Wednesday, December 9, 2009

Lonesome Stranger

One of the critiques of utilitarianism that we talked about in class I found very interesting. It was called the lonesome stranger. Here’s the idea of it. You are a sheriff in a town. There is criminal that remains on the loose that the town really wants captured. They are going to riot if he is not captured and persecuted by the law. So far there have been no leads whatsoever and the town is going into unrest. A lone stranger wanders into town. He has no family or other acquaintance. The question is whether you are morally obligated to frame the stranger as the criminal in order to ensure the town doesn’t riot. According to act utilitarianism this is morally okay because in this situation framing the stranger would create the greatest benefit. However if you are going by rule utilitarianism then it would unjust to because it would go against the rules of justice which are meant to benefit society.
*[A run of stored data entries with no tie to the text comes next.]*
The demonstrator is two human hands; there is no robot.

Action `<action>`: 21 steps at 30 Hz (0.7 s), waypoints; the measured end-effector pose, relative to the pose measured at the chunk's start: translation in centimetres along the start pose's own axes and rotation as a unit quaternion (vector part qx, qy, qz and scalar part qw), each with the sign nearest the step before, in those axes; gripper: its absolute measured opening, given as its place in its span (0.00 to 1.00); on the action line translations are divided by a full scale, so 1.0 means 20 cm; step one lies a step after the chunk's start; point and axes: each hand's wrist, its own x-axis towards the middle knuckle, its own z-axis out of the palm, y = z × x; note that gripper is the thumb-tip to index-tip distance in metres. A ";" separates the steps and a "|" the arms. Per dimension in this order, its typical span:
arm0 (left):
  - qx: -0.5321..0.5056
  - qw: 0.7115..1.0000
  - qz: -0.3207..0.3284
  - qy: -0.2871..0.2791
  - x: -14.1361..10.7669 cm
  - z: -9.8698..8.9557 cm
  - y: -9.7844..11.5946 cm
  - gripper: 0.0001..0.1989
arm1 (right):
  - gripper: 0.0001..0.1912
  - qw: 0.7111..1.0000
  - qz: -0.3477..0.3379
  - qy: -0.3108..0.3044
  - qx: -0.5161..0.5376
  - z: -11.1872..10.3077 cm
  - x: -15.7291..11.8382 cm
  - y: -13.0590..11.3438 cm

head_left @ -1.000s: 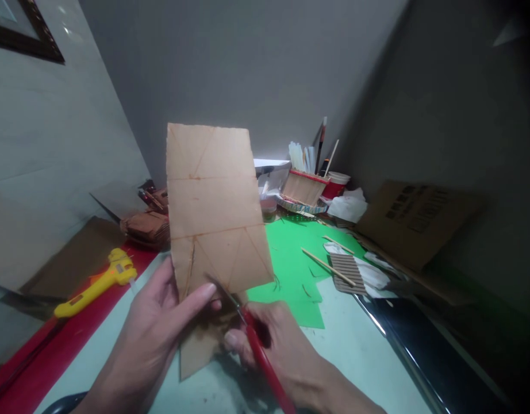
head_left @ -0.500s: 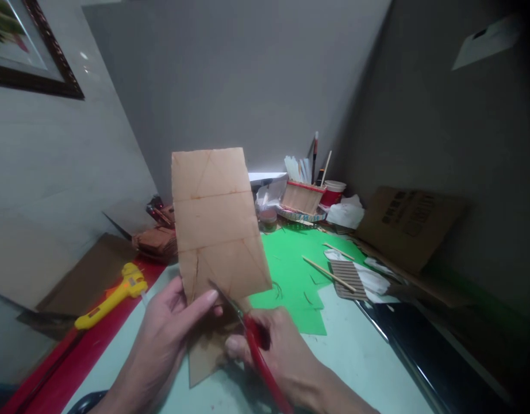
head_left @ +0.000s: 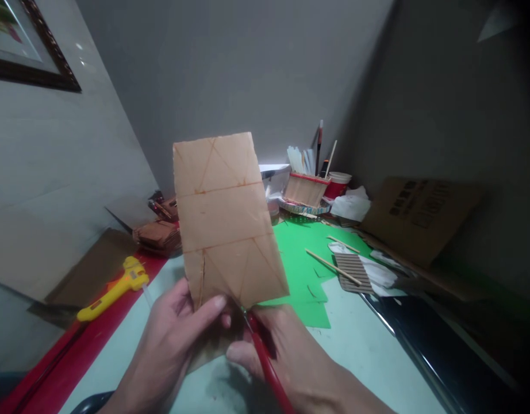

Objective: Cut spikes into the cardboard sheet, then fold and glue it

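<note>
My left hand (head_left: 174,333) grips a tan piece of cardboard (head_left: 226,213) near its lower left, thumb in front. Brown lines and slanted strokes are drawn across the board, and a slit runs up near its lower left edge. Wrapped round red-handled scissors (head_left: 265,359) is my right hand (head_left: 286,356). Their pivot sits at the board's lower edge; the blades are mostly hidden. A lower flap of cardboard (head_left: 208,348) shows beneath, between my hands.
A yellow glue gun (head_left: 114,290) lies on red material at left. Green sheets (head_left: 303,241), wooden sticks (head_left: 333,266) and corrugated cardboard (head_left: 352,273) are to the right. Behind stand a wooden holder (head_left: 308,188) and a red cup (head_left: 337,185). A black glossy panel (head_left: 437,345) lies at right.
The cardboard has tilted and shifted slightly right. The scissor blades, visible across its lower part before, are now mostly hidden at its lower edge. Both hands keep their grip.
</note>
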 end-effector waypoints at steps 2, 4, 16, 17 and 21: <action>0.013 1.000 -0.002 -0.004 0.00 -0.01 0.00 0.07 | 0.13 1.000 0.005 0.000 -0.005 0.00 0.00 0.00; 0.015 1.000 -0.001 -0.008 0.01 -0.02 -0.01 0.07 | 0.11 1.000 0.013 0.007 -0.008 0.00 0.00 0.01; -0.011 1.000 -0.023 0.009 0.04 -0.04 -0.01 0.09 | 0.18 0.998 0.045 0.035 -0.016 0.06 0.06 0.10; -0.010 1.000 -0.024 0.006 0.05 -0.04 -0.01 0.10 | 0.18 0.998 0.045 0.036 -0.016 0.06 0.06 0.10; -0.024 0.999 -0.027 0.003 0.04 -0.03 0.02 0.13 | 0.20 0.998 0.050 0.043 -0.023 0.06 0.07 0.10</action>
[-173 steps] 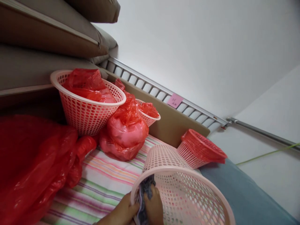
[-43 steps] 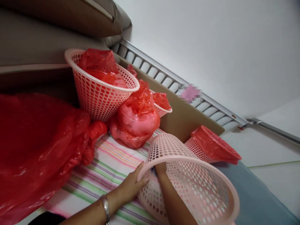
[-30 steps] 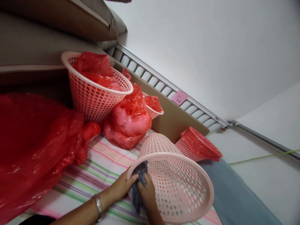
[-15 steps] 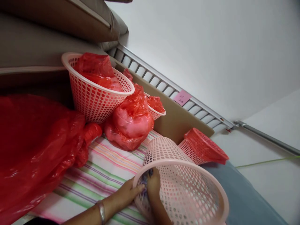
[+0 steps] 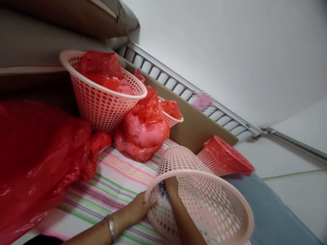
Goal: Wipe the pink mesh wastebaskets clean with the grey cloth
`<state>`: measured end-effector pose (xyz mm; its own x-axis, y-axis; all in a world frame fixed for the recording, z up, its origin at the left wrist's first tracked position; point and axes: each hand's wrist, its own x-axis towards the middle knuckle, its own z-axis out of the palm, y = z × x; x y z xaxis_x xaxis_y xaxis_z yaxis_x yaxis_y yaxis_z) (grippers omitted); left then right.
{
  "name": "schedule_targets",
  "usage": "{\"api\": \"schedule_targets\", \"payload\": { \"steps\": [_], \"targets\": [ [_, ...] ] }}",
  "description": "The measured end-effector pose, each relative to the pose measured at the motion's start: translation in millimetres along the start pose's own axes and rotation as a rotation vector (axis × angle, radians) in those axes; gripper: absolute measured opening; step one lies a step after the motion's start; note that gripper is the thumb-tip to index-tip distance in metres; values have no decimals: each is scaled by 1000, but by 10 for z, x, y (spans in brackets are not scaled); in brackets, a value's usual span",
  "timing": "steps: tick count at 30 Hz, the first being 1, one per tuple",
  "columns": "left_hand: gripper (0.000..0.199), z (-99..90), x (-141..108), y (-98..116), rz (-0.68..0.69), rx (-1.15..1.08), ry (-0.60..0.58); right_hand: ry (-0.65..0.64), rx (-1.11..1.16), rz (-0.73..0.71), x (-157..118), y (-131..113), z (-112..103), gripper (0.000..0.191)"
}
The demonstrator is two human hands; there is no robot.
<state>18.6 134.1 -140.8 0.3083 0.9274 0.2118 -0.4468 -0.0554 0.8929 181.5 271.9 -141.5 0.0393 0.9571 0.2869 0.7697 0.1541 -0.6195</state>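
Pink basket (image 5: 182, 161) lies tipped, dark cloth (image 5: 162, 190) and right hand (image 5: 171, 185) inside.

Reaching deeper into the pale pink, tapered, perforated plastic basket (image 5: 182, 159) with the bare right hand (image 5: 171, 185) than a moment ago. Moved farther inside too, with the dark blue-grey crumpled cloth (image 5: 162, 190), now down to a small visible patch. Clear of that cloth with the bare left hand's (image 5: 139, 209) thumb, after touching it earlier at the rim.
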Motion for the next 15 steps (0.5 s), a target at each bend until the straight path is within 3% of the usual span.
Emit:
{"api": "schedule_targets", "payload": {
  "steps": [5,10,15],
  "targets": [
    [53,-23,11,-81,28,53,16,-73,-54,-25,-621,-20,-66,34],
    [55,-45,5,-104,37,100,55,-105,-46,-119,-1219,40,-226,27],
    [60,-132,51,38,93,81,114,-176,-45,-150,-1282,31,-314,28]
  ]
}}
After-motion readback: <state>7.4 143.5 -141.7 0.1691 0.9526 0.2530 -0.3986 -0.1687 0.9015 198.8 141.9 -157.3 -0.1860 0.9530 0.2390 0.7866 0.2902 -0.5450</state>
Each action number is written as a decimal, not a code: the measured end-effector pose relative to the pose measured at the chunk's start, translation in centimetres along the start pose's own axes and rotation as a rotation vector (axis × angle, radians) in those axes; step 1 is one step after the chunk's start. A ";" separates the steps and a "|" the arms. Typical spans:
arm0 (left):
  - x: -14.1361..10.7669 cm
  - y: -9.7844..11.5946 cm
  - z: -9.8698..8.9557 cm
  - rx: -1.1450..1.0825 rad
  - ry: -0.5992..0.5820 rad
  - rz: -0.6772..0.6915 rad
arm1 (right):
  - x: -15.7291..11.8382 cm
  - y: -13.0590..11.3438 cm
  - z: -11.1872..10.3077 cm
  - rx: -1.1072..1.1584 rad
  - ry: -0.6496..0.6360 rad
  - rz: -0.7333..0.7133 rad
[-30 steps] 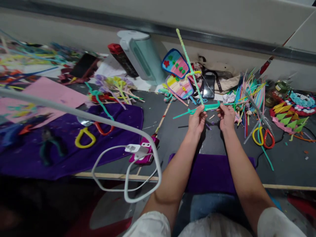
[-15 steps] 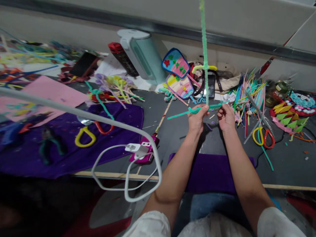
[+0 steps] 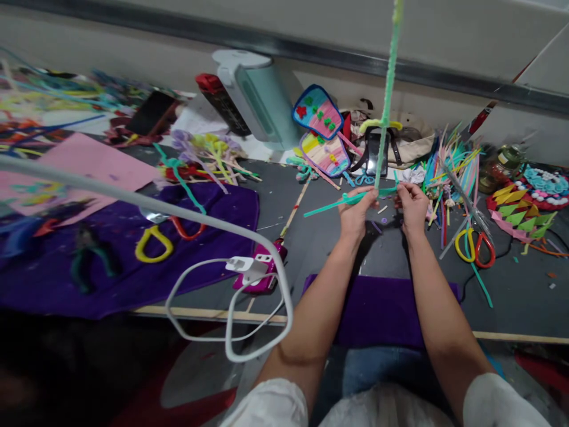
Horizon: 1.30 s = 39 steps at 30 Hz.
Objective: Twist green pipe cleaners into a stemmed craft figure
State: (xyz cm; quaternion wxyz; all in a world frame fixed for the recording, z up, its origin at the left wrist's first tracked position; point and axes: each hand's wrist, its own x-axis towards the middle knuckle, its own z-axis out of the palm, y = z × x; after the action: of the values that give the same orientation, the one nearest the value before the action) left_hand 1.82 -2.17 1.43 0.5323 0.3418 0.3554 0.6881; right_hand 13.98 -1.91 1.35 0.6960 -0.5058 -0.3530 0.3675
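Observation:
Over the grey table, my left hand [image 3: 354,218] is closed, pinching a teal-green pipe cleaner [image 3: 320,209] whose loose end sticks out to the left. From the same pinch rises a long light-green fuzzy stem [image 3: 389,77], leaning slightly right, with a short yellow crosspiece [image 3: 368,124] partway up. My right hand [image 3: 415,212] is closed at the other end of the teal pipe cleaner, its fingertips pressed together near a short bit that points up. The exact hold inside both sets of fingers is partly hidden.
Scissors [image 3: 475,246] and a pipe-cleaner bundle [image 3: 453,172] lie right. To the left are pliers [image 3: 93,258], yellow-and-red-handled scissors [image 3: 153,244] and purple cloth [image 3: 222,219]. A white cable [image 3: 178,216] crosses the left foreground near a pink power adapter [image 3: 267,279]. A kettle [image 3: 267,101] stands behind.
The upright stem has tipped to the right at its top. My right hand has shifted slightly right, while my left hand has barely moved.

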 end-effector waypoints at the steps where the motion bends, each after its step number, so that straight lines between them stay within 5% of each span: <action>1: 0.2 0.0 0.0 -0.020 0.018 -0.032 | 0.0 -0.1 -0.1 -0.013 -0.016 -0.004; 13: 1.3 -0.1 -0.6 -0.208 0.081 -0.329 | 0.2 -0.5 -0.8 -0.039 -0.146 -0.046; 23: 1.6 -0.6 -0.9 -0.182 0.074 -0.399 | 0.5 0.4 -0.7 0.131 -0.299 0.141; 29: 1.4 -0.9 -0.8 -0.113 0.090 -0.337 | 0.4 0.6 -0.7 0.104 -0.222 -0.010; 39: 1.5 -1.3 -0.8 -0.103 0.117 -0.292 | 1.0 1.0 -1.5 -0.259 -0.367 -0.289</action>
State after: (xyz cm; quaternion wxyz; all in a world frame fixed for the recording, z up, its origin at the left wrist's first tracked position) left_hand 1.47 -0.56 0.09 0.6217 0.2181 0.3960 0.6396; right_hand 15.61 -1.45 0.20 0.5951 -0.4600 -0.5860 0.3014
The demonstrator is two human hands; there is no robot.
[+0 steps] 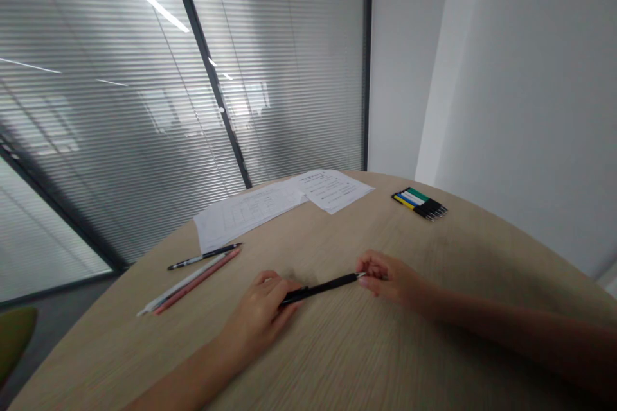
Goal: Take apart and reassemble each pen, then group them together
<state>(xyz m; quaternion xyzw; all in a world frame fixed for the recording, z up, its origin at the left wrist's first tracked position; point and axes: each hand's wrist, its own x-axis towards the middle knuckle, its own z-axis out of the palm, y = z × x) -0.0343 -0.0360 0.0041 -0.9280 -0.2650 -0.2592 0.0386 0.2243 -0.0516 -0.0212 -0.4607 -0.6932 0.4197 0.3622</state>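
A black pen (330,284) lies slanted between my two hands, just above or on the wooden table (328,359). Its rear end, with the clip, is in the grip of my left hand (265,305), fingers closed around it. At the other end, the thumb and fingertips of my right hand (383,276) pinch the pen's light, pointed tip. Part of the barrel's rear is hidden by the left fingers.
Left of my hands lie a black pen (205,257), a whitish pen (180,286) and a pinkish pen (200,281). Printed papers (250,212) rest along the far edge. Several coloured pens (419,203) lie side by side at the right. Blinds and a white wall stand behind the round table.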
Honesty it’s hard to say which would be better to do. Many agree it is okay to tell a lie to safe someone but not at the expense of another’s life. At the same things like this have been done many times before right under our noses. People will often use the term justice to vindicate harsh and unnecessary action. How will we know what is right and wrong when the people at the top of society decide what justice is? Are they helping us and how many have they unjustly sacrificed to do so? To me this dilemma is truly not only something that challenges but also disturbs our views on morality and justice.